### WORK INSTRUCTION
Write out all the data verbatim. Skip images.
======
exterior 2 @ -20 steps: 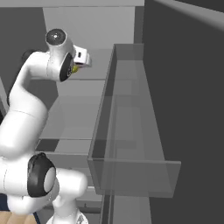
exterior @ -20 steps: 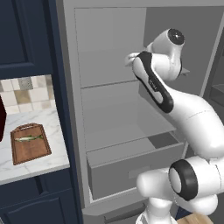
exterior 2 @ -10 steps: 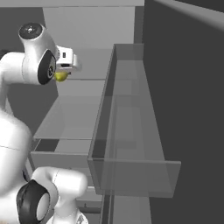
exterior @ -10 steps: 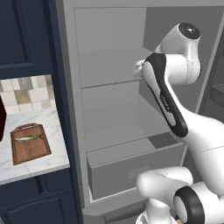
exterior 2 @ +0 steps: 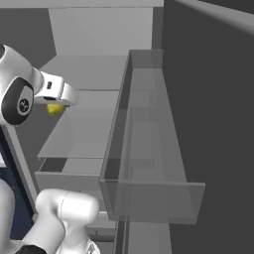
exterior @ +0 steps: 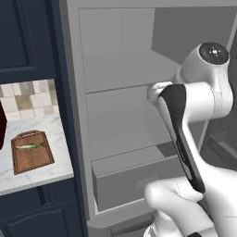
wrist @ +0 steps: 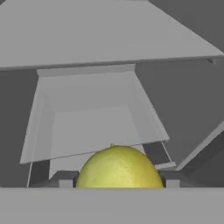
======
### ANSWER TO THE PROBLEM
exterior 2 @ -20 steps: 
exterior @ -20 steps: 
exterior 2 @ -10 steps: 
exterior @ -10 steps: 
exterior 2 @ +0 steps: 
exterior @ +0 steps: 
wrist @ +0 steps: 

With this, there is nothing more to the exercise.